According to his brother Alberto, it was Vicente who introduced him to the world of football, in which Alberto became a renowned player as a goalkeeper for Espanyol.

==Military career==
During the Spanish Civil War, Vicente and his brother Ramón fought for the Republican faction, but while the latter went on to become Commander-in-Chief of the Red Army, Vicente was forced to defect to the Nationalist side following some disagreements with the Republican leaders. He was later captured by the Republican side and imprisoned on a warship docked in the port of Barcelona, but thanks to his brother's influence, he escaped execution.
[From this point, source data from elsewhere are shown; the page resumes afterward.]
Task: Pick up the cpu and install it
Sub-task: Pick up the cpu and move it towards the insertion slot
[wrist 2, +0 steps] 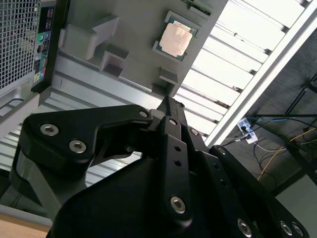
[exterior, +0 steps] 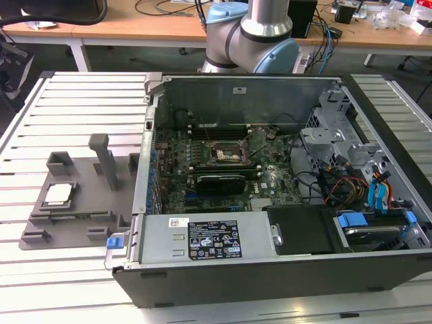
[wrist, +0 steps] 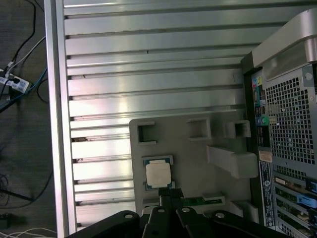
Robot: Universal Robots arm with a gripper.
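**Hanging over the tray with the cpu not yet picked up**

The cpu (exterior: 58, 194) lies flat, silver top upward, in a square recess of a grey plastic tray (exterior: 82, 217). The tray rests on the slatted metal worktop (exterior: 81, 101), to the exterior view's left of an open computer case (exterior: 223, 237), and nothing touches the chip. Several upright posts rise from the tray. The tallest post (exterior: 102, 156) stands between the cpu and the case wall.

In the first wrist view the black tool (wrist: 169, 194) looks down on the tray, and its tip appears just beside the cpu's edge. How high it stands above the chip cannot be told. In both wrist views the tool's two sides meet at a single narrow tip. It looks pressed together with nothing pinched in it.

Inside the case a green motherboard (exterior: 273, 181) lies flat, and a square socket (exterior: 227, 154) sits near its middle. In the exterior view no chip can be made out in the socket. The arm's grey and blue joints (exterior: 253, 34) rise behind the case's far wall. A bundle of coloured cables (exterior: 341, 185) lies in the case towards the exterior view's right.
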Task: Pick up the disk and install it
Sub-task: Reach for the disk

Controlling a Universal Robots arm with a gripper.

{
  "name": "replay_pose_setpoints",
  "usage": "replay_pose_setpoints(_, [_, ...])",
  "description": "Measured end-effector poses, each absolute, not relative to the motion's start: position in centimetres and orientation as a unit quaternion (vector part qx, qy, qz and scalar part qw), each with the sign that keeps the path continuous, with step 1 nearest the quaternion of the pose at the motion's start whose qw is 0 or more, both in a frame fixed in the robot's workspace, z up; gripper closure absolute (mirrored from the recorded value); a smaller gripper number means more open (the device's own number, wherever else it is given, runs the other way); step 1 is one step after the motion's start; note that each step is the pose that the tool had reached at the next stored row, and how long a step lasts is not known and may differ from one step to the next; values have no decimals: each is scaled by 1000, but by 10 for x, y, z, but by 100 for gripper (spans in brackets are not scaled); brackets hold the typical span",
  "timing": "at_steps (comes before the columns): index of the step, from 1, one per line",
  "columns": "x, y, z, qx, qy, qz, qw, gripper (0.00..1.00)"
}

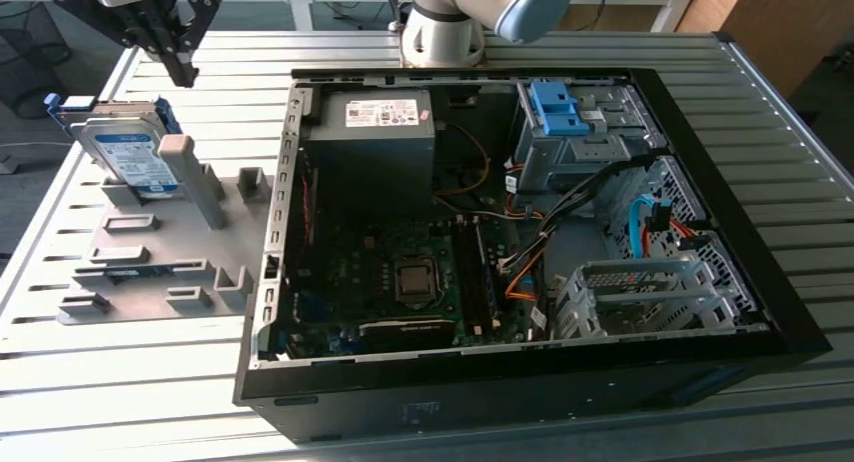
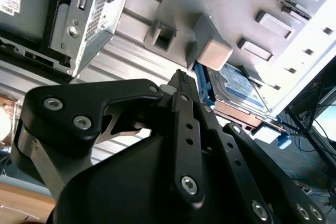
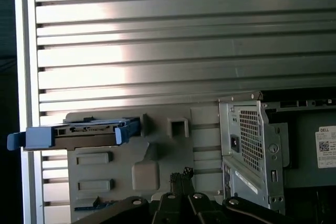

The victory of Francisco Franco's faction allowed Vicente to be released, but also caused his brother Ramón and his family to flee the country, to which he never returned.

==Professional career==
Like his father, Martorell held several positions in public administration as a worker in urban planning, spending 13 years designing urban plans in Morocco in the 1940s and early 1950s. On 14 May 1943, Martorell, then a subdelegate of Public Works and Communications of the High Commission of Spain in Morocco, gave a lecture about his upcoming book called Los ferrocarriles en nuestra zona de protectorado ("The railways in our protectorate area"). After returning to Barcelona, he participated in the works of the Pedralbes and cavalry barracks, and in 1953, he became the first president of the newly-established Barcelona urban planning commission. In 1955, he became the manager of the regional plan for the Barcelona urban planning commission, and he then spent 13 years, from 1957 until 1970, as the delegate of the Ministry of Housing in Barcelona.

==Writing career==
In 1959, Martorell wrote La gestión urbanística en el orden funcional ("Urban Management in the Functional Order"), and in 1970, he contributed to Historia del urbanismo en Barcelona ("History of Urban Planning in Barcelona").